Only the final stretch of lines is needed: output exactly the line containing "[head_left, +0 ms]" and all lines following it in the listing below.
++++ SUPPLIED MATERIAL
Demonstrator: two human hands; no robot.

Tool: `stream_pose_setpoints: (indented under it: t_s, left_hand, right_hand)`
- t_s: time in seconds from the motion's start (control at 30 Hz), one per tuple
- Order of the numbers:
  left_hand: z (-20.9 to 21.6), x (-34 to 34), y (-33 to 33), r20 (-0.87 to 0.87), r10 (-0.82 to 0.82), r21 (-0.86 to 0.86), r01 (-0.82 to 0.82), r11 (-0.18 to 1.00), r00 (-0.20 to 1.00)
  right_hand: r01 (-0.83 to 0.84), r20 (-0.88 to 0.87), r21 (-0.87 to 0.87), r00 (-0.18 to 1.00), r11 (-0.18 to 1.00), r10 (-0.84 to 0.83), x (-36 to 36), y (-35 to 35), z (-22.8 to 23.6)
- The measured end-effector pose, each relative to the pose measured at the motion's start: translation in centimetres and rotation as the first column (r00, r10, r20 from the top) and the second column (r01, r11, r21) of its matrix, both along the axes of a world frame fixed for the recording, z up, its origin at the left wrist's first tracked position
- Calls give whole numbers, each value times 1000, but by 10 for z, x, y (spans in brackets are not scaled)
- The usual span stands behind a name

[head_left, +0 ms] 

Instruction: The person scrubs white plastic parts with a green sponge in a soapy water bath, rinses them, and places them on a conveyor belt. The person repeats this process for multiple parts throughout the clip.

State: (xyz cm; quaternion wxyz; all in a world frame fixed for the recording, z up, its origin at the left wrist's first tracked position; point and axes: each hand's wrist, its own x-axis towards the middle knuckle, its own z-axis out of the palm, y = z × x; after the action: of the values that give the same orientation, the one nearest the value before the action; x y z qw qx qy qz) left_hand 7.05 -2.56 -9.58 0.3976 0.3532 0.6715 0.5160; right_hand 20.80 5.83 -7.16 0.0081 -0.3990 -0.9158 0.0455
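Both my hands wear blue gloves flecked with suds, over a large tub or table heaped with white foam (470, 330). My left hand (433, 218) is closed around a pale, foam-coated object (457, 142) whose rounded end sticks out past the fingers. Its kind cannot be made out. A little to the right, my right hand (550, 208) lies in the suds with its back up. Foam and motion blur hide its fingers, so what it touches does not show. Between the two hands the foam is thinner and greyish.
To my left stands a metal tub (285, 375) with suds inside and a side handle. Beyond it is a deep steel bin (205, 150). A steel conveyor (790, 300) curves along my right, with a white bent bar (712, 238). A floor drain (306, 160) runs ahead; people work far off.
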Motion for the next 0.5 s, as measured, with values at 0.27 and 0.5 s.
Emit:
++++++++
ANSWER TO THIS PROBLEM
[head_left, +0 ms] 

Instruction: The person scrubs white plastic parts with a green sponge in a soapy water bath, rinses them, and places them on a conveyor belt. The person repeats this process for multiple parts throughout the clip.

State: (xyz cm; quaternion wxyz; all in a world frame fixed for the recording, z up, its origin at the left wrist's first tracked position; point and axes: each hand's wrist, its own x-axis towards the middle knuckle, its own z-axis out of the palm, y = z × x; after the action: of the values that give the same orientation, the one nearest the value before the action; x y z qw qx qy qz) left_hand 7.05 -2.56 -9.58 0.3976 0.3532 0.6715 0.5160; right_hand 20.80 5.83 -7.16 0.0081 -0.3990 -0.9158 0.0455
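Both my hands wear blue gloves flecked with suds, over a large tub or table heaped with white foam (470, 330). My left hand (433, 218) is closed around a pale, foam-coated object (457, 142) whose rounded end sticks out past the fingers. Its kind cannot be made out. A little to the right, my right hand (550, 208) lies in the suds with its back up. Foam and motion blur hide its fingers, so what it touches does not show. Between the two hands the foam is thinner and greyish.
To my left stands a metal tub (285, 375) with suds inside and a side handle. Beyond it is a deep steel bin (205, 150). A steel conveyor (790, 300) curves along my right, with a white bent bar (712, 238). A floor drain (306, 160) runs ahead; people work far off.
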Motion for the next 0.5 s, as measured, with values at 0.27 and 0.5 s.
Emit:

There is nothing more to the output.